*WHAT TO DO:* Copy each line from the data that has the word "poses" in it.

---------- GIVEN DATA

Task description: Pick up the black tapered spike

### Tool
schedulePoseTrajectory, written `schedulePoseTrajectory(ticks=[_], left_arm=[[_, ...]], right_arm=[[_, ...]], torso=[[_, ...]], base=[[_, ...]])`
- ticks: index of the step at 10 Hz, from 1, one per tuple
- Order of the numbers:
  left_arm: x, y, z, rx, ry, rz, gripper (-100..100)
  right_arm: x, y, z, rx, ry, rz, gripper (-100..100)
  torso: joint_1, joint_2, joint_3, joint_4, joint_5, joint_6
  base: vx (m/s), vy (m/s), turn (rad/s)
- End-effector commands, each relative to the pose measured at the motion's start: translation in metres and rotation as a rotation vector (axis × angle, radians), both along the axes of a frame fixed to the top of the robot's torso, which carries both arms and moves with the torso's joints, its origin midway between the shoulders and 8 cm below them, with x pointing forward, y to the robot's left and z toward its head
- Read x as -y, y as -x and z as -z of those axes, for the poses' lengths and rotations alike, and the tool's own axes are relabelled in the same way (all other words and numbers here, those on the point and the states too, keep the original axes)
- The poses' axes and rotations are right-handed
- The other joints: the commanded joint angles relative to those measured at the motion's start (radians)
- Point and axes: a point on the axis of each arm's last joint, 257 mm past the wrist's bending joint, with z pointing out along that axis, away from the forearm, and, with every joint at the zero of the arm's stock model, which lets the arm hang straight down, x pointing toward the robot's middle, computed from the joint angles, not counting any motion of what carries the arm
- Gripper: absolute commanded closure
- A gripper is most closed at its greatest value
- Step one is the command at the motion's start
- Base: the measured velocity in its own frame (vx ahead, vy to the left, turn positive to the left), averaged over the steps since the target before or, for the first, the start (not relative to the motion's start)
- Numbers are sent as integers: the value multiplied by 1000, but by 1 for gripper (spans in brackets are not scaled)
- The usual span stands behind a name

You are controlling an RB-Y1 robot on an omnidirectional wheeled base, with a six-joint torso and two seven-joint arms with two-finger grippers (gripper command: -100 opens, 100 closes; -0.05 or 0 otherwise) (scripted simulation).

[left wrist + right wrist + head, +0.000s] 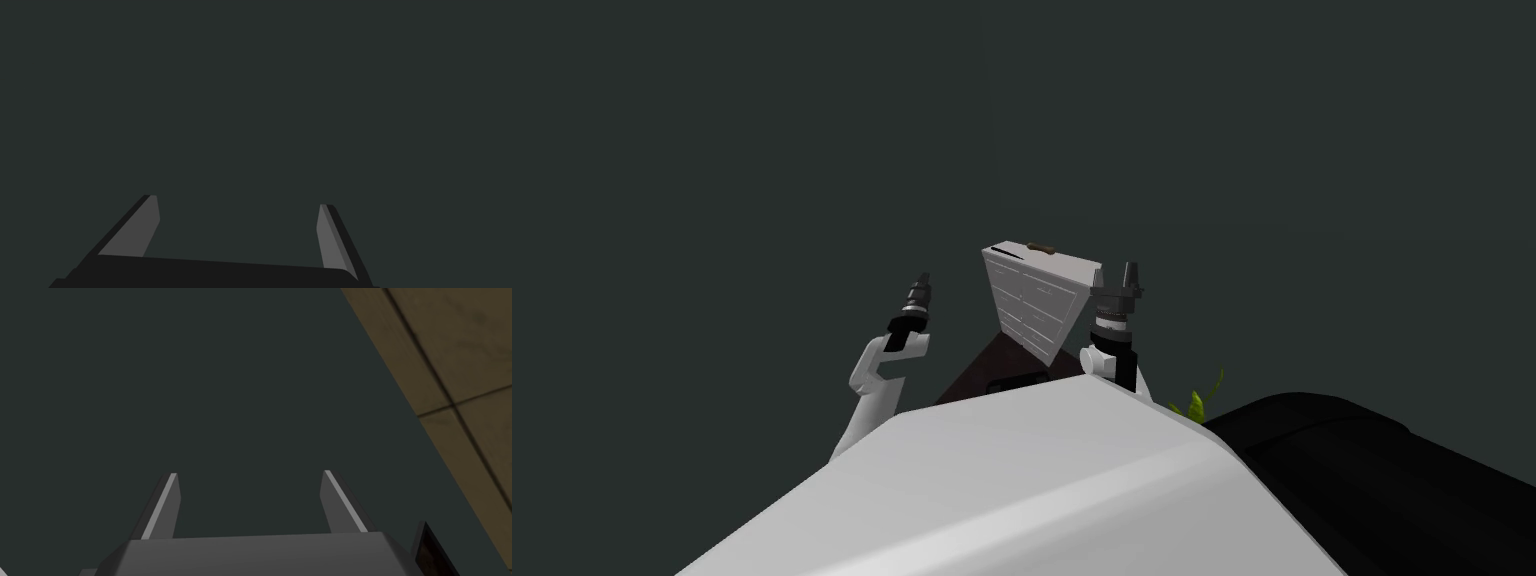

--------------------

*RESPONSE BOX:*
- Read x as -y, y as -x and z as -z of those axes, for the poses' lengths and rotations alike, and the tool's own axes are relabelled in the same way (all other words and numbers here, those on the point and the states too, keep the original axes)
- The poses' axes and rotations are right-handed

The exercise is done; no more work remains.